Renoir et l’amour. La modernité heureuse.

Une cinquantainede tableaux venus de tous les musées mettent en valeur la modernité du peintre. Il peint des couples illégitimes heureux comme des couples mariés, choquant pour ce XIXe siècle. Quel plaisir de découvrir toutes ces toiles colorées et pleine de joie de vivre ! Ne pas oublier de voir les touchants admirables dessins et aquarelles en sortant de l’exposition, en tournant le dos à la sortie. À admirer au musée d’Orsay, jusqu’au 19 juillet.

Idomeneo, re di Creta de Wolfgang Amadeus Mozart.

Cet opéra séria de 3 actes écrit par Mozart en 1780 s’inspire du mythe antique d’Idomenée faisant un pacte avec Neptune de lui sacrifier la personne qu’il rencontrerait sur la plage de son retour : son fils. Une douzaine de grands rectangles en plexiglass transparent servent de décor dans lequel évoluent les chanteurs et le chœur. Le chef d’orchestre Enrico Onofri dirige le ténor Joshua Stewart, les sopranos Gaëlle Arquez, Shirine patchornik et Kathryn Lewek. À découvrir à l’opéra La Monnaie à Bruxelles, jusqu’au 28 mars.

Bellezza e bruttezza.

L’idéal, le réel et le caricatural à la Renaissance.

La beauté ne peut exister dans la laideur, elles sont indissociables. Cette exposition montrent les nombreuses œuvres des artistes italiens et ceux du Nord de l’Europe du XVe et au XVIe siècle. Il est intéressant de constater les diverses interprétations de ces artistes.
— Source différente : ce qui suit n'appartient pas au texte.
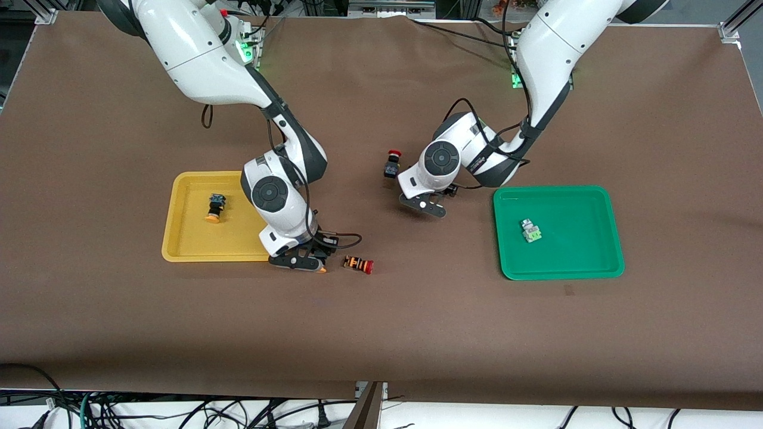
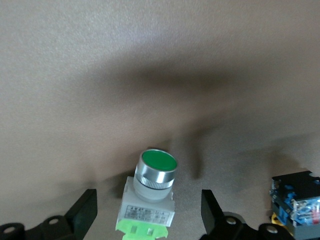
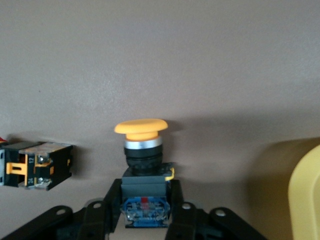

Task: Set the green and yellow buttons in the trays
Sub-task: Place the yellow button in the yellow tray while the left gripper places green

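- My right gripper, beside the yellow plastic tray, clamps an orange-yellow-capped black button.
- My left gripper straddles, fingers apart, a pale-green-capped silver button.

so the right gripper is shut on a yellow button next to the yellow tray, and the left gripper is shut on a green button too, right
Not quite. The right gripper is shut on the yellow button beside the yellow tray. But the left gripper is open: in the left wrist view its fingers stand apart on either side of the green button, not touching it.
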Tool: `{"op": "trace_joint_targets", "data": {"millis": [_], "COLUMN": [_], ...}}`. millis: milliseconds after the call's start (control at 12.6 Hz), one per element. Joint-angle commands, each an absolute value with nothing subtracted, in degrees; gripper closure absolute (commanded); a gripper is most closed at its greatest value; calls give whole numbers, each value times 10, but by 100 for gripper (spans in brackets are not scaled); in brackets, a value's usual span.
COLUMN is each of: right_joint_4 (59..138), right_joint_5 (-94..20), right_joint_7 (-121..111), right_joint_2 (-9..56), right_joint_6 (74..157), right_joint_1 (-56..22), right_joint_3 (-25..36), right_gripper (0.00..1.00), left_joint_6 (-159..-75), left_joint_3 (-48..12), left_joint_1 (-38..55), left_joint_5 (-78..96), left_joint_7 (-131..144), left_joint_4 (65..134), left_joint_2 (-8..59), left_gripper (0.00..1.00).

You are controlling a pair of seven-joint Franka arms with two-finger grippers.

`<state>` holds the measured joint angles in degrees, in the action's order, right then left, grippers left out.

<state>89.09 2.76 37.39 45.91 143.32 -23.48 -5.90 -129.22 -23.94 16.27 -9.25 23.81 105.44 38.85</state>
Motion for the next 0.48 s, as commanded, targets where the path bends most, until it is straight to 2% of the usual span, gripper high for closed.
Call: {"op": "trace_joint_targets", "data": {"millis": [0,238,317,397], "right_joint_4": [877,879,896,926], "right_joint_5": [40,37,37,37], "right_joint_7": [368,300,274,246], "right_joint_2": [440,379,357,337], "right_joint_6": [1386,1264,1213,1196], "right_joint_1": [-224,-195,-182,-164], "right_joint_3": [-58,-58,-58,-58], "right_gripper": [99,99,99,99], "left_joint_6": [-1296,-1249,-1216,-1174], "left_joint_3": [-243,-241,-241,-240], "left_joint_1": [167,170,164,150], "left_joint_5": [-107,-108,-108,-109], "left_joint_7": [289,296,289,267], "left_joint_4": [1064,1052,1042,1023], "left_joint_2": [374,358,344,330], "left_gripper": [100,100,100,100]}}
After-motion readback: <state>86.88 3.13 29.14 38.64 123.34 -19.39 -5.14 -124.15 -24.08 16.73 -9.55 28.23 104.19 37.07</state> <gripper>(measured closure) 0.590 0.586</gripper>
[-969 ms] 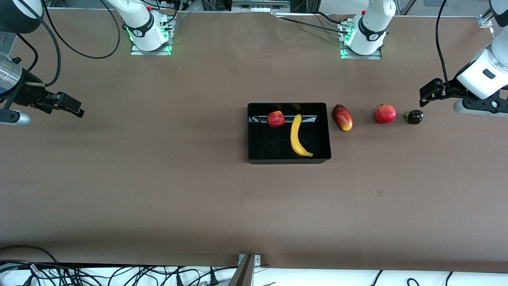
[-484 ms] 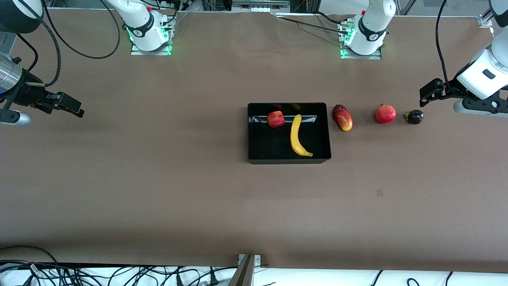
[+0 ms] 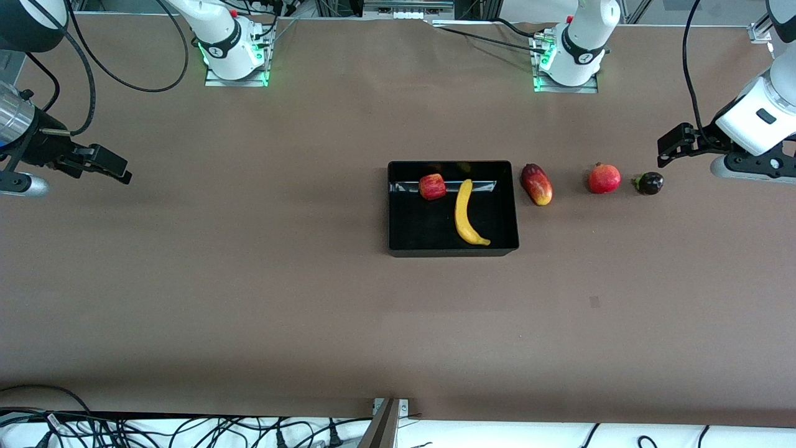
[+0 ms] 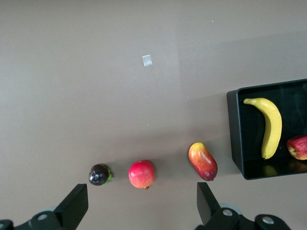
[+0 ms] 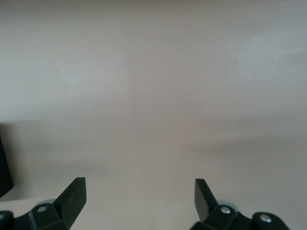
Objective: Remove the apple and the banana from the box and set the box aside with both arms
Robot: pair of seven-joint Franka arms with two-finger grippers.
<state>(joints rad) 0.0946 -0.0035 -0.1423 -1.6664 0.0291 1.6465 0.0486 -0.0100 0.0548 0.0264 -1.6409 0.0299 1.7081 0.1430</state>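
Note:
The black tray (image 3: 453,251) sits mid-table. In it lie the small red apple (image 3: 432,186) and the yellow banana (image 3: 465,215). The left wrist view shows the tray (image 4: 233,129), the banana (image 4: 271,124) and the apple (image 4: 298,146) too. My left gripper (image 3: 670,147) is open and empty, up over the table at the left arm's end, close to a dark purple fruit; its own view (image 4: 139,203) shows nothing between the jaws. My right gripper (image 3: 115,169) is open and empty over bare table at the right arm's end, also in its own view (image 5: 138,199).
A mango-like fruit (image 3: 536,184), a pomegranate (image 3: 604,178) and a dark purple fruit (image 3: 649,183) lie in a row from the tray toward the left arm's end. The left wrist view shows them too (image 4: 203,161) (image 4: 142,174) (image 4: 100,174).

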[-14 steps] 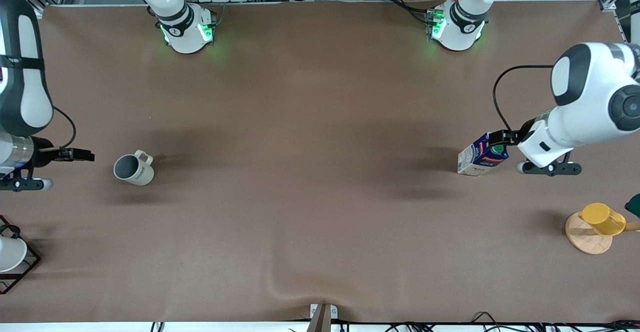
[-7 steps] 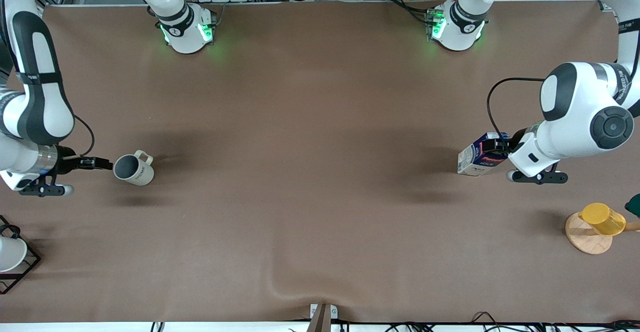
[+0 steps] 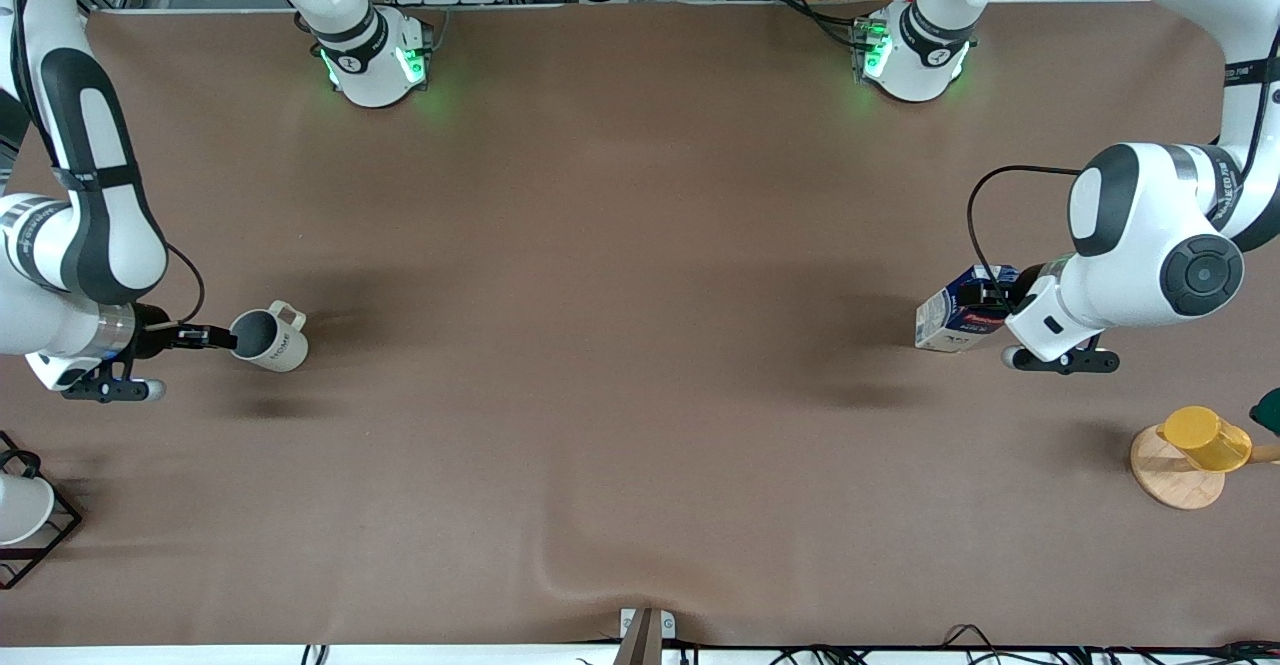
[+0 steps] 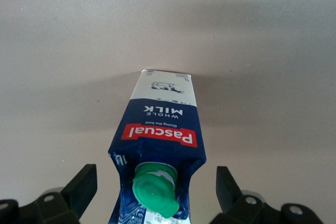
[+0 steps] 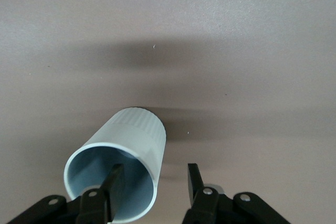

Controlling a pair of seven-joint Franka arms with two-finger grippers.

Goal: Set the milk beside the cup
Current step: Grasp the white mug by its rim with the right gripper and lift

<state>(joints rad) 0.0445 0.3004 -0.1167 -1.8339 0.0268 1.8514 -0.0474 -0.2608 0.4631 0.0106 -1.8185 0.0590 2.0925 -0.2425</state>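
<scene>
**A:** Where was the milk?

**B:** The small gable-top milk carton (image 3: 962, 315), dark blue over white with a round green cap and a red label band, stood on the brown table (image 3: 620, 245) at the right of the front frame, about mid-height. In the left wrist view the carton (image 4: 160, 145) rose up the middle of the frame, cap lowest.

**A:** And the left gripper?

**B:** The left gripper (image 3: 1000, 297) was at the carton's top. Its fingers (image 4: 80, 188) stood wide apart, one on each side of the carton, clear of it, so nothing was clamped.

**A:** The mug?

**B:** The cream-beige ceramic mug (image 3: 270, 338), grey-blue inside, with a loop handle and dark lettering, sat at the left of the front frame, well apart from the carton, toward the right arm's end of the table.

**A:** What was the right gripper doing?

**B:** The right gripper (image 3: 210, 337) was at the mug's rim. In the right wrist view one finger (image 5: 114, 184) sat inside the mug (image 5: 121, 169) and the other outside its wall, with a gap; whether they touched the wall was hard to judge, but they looked parted.

**A:** Anything else?

**B:** A yellow cup (image 3: 1205, 437) lay on a round wooden stand (image 3: 1170, 470) at the lower right of the front frame, and a plain white cup (image 3: 20, 510) sat in a black wire rack (image 3: 50, 540) at the lower left.
</scene>
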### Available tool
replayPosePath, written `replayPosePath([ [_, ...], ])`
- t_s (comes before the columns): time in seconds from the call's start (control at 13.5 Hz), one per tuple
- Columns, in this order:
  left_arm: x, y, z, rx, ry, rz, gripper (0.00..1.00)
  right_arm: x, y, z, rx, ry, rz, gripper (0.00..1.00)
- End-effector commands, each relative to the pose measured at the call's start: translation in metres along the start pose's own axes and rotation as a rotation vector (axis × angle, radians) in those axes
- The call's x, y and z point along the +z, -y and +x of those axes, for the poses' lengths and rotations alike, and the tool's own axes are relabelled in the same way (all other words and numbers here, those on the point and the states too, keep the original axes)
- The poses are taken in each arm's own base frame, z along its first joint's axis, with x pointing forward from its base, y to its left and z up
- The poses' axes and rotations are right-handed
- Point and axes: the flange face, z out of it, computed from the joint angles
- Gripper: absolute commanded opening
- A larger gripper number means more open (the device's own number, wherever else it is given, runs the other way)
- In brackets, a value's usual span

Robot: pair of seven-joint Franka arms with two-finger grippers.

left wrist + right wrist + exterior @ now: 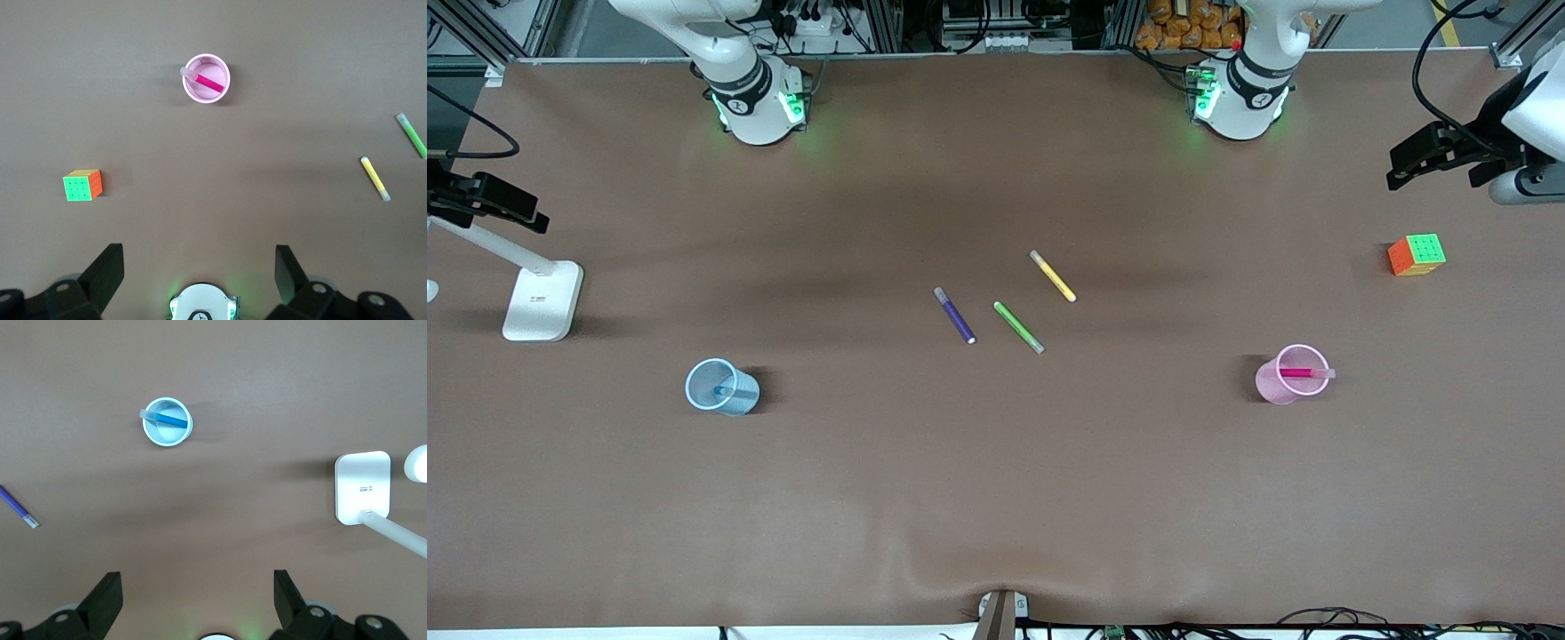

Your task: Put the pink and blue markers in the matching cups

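The pink marker (1303,372) leans inside the pale pink cup (1270,384), its grey end poking over the rim, toward the left arm's end of the table. In the left wrist view the pink marker (208,83) lies across the pink cup (217,97). The blue marker (723,390) stands in the light blue cup (743,400) toward the right arm's end, and the right wrist view shows the blue marker (170,420) in the blue cup (167,439). My left gripper (200,257) hangs high and open, empty. My right gripper (197,580) is likewise high, open and empty.
Purple (955,316), green (1019,327) and yellow (1053,276) markers lie loose mid-table. A colourful cube (1416,254) sits near the left arm's end, under the left gripper (1440,164). A white stand (541,302) is at the right arm's end, below the right gripper (489,200).
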Motion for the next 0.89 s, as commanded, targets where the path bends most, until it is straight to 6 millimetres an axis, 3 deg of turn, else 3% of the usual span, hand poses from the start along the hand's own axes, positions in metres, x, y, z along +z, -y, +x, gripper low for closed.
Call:
replayPosePath([
  [0.0, -0.008, 0.004, -0.012, 0.016, -0.004, -0.018, 1.00, -0.005, 0.007, 0.001, 0.000, -0.007, -0.021, 1.00],
  [0.22, -0.027, 0.011, -0.015, 0.044, -0.044, -0.022, 1.00, -0.009, 0.007, -0.001, -0.002, -0.018, -0.019, 1.00],
  [0.81, -0.024, 0.011, -0.012, 0.065, -0.019, -0.006, 1.00, -0.014, 0.008, -0.006, -0.005, -0.021, -0.020, 1.00],
])
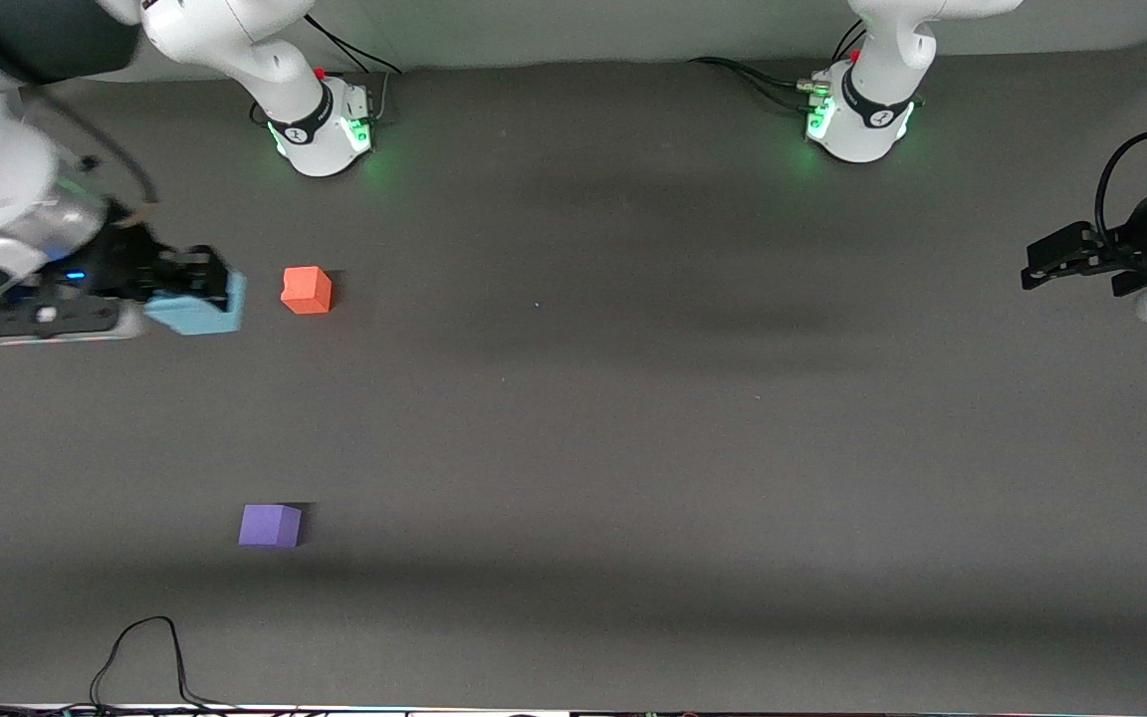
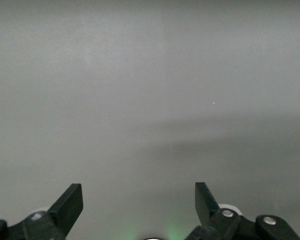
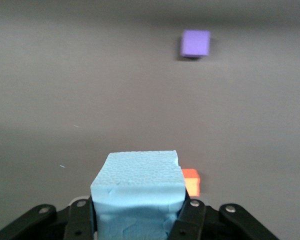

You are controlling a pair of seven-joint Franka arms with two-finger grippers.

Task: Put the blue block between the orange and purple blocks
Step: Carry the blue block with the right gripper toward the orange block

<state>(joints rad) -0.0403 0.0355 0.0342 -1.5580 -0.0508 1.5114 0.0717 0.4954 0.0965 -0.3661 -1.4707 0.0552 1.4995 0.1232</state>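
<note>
The bench point(image 1: 633, 398) has a flat, dark grey, soft-looking top. A small orange-red foam cube point(image 1: 306, 290) sits on it, toward the right arm's end. A small purple foam cube point(image 1: 270, 525) also sits on the bench. It is well apart from the orange-red cube and nearer to the front camera. The two white round arm bases point(image 1: 325, 134) stand on the bench too, farther from the front camera than the orange-red cube. A thin black cable point(image 1: 140, 657) lies nearer to the camera than that cube.

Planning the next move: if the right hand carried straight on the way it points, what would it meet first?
Probably the orange block: the right hand, shut on the blue block, points at it in the front view. How high the hand is stays unclear, so it might pass above.
</note>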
À admirer au Bozar – Palais des Beaux-Arts de Bruxelles jusqu’au 14 juin.

Leonora Carrington.

C’est au musée du Luxembourg que vous pourrez découvrir les quelques 126 œuvres de cette magnifique artiste née en Angleterre. De la France, à l’Italie, l’Espagne pour finir sa vie au Mexique, cette voyageuse perpétuelle poursuit aussi son voyage intérieur. ses œuvres fusionnent l’humain, l’animal, le fantastique, l’ésotérisme. Sa peinture m’entraîne et me fait rêver. À admirer jusqu’au 19 juillet.

Un terrier, solo à voix nue.

Autrice, comédienne, musicienne plus la mise en scène et mise en lumière, Anne Leterrier est tout cela à la fois. Anne raconte sa naissance sous X, son parcours de personne adoptée et l’enquête pour retrouver ses origines. Émouvante et touchante, elle raconte ses interrogations et ses retrouvailles ratées avec sa mère. J’ai adoré la comédienne et la femme qu’elle est devenue. Je ne saurai trop vous conseiller d’aller la découvrir au théâtre de la Reine Blanche les 8, 14, 15, 21, 22, 28 et 29 avril à 21h. Ou vous pouvez vous réunir à une vingtaine de personnes, vous pouvez la faire venir dans votre salon. N’hésitez pas à contacter son attachée de presse Catherine Guizard : lastrada.cguizard@gmail.com pour ce rendez-vous personnel.

Les travailleurs de la mer d’après Victor Hugo.

Il est difficile d’adapter ce roman de 700 pages, Clémentine Niewdanski et Élya Birman l’ont réussi avec brio ainsi que leur mise en scène sobre et efficace. L’interprétation magistrale d’Elya Birman fait vivre la lutte de l’homme contre la nature jusqu’à son ultime sacrifice. À participer au Poche Montparnasse du mardi au samedi à 19h et le dimanche à 15h, jusqu’au 29 mars.

Le Verfügbar aux enfers de Germaine Tillion.

C’est à La Sorbonne que l’Ensemble vocal Éphémère a interprétée cette opérette écrite par Germaine Tillion, cachée par ses camarades, au camp de Ravensbrück. La mise en scène sobre et interprétation d’Arthur Fouache et de ces chanteuses musiciennes donner toute sa force au tragique dérisoire de cette opérette. À revoir au Panthéon le mercredi 15 avril à 15h interprétée par la chorale Jubilo Canton sous la direction d’Odile Delagarde accompagnée par l’orchestre de la Bastille sous la direction d’Emilie Postel-Vinay.